Speaker
Description
The integration of high–performance computing (HPC) with synchrotron light source facilities is reshaping the landscape of scientific discovery. Leveraging the capabilities of supercomputers for large–scale simulations and data–intensive analysis provides a powerful means to guide and complement experimental investigations. This presentation highlights the synergistic potential of combining synchrotron–based techniques with advanced computational resources to enable faster, more detailed, and accurate insights.
As a case study, we demonstrate the use of periodic density functional theory (DFT) calculations in conjunction with synchrotron diffraction experiments conducted on a beamline at the European Synchrotron Radiation Facility (ESRF). This integrated approach was employed to predict the structure and localization of bare Co(II) cationic sites within the ZSM–5 zeolite framework.[1]

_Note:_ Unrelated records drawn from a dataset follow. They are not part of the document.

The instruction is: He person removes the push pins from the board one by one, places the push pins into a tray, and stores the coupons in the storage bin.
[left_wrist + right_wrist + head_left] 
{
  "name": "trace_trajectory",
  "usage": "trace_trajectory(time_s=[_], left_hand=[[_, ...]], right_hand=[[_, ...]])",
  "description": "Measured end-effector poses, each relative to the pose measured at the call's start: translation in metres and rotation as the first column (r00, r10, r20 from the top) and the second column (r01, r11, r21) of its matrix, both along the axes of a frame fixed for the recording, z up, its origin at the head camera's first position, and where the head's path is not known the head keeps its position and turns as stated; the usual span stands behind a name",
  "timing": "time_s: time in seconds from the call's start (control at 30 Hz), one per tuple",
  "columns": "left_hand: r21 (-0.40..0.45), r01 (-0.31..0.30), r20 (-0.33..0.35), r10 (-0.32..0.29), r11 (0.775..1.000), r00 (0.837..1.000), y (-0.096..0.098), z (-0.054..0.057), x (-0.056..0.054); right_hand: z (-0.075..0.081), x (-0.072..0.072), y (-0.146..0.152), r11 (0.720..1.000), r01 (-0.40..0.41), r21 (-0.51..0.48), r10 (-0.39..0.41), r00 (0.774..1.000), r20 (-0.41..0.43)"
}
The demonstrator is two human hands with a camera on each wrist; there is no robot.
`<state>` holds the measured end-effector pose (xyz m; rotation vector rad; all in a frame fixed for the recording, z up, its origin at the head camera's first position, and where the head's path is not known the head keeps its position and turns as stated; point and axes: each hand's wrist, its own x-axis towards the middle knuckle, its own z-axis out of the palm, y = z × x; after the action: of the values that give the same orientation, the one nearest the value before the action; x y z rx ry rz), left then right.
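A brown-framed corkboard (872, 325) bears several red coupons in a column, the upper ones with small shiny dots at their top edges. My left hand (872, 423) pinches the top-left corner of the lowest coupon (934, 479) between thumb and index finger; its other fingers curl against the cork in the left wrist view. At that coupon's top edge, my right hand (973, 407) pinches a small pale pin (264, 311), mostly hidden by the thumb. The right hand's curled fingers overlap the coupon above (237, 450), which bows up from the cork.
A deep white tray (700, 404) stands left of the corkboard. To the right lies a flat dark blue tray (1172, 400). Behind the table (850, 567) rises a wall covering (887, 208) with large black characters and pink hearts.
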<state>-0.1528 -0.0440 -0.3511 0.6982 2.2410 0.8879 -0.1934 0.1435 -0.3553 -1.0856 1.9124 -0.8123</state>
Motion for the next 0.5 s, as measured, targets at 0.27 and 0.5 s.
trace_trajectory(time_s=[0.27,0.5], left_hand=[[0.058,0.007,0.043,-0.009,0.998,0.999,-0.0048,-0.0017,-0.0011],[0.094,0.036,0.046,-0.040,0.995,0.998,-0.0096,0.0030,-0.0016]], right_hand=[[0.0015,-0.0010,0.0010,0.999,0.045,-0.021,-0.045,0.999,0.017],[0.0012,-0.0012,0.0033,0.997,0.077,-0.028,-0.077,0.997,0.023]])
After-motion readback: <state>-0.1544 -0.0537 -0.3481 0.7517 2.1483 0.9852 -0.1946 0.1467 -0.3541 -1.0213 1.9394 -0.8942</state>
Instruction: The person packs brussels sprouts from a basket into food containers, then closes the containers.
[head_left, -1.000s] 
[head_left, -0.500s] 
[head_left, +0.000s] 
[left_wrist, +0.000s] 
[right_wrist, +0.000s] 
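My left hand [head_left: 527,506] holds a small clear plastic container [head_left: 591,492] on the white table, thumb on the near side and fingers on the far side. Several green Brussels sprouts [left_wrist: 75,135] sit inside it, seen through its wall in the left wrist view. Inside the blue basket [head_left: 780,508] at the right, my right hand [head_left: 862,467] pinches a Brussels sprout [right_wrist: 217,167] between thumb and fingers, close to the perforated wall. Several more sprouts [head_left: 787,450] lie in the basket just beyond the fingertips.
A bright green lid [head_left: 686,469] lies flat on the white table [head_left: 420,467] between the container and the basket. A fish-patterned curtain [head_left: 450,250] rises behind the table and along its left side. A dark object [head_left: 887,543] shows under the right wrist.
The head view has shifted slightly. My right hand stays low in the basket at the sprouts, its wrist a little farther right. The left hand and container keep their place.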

By bridging experimental and computational methodologies, this workflow exemplifies a next–generation paradigm in materials characterization—accelerating discovery, enhancing beamline efficiency, and broadening access to complex, high–resolution analyses for the scientific community.
Reference
1. P. Rzepka, T. Huthwelker, J. Dedecek, E. Tabor, M. Bernauer, S. Sklenak, K. Mlekodaj and J. van Bokhoven, Science, 2025, 388, 423–428.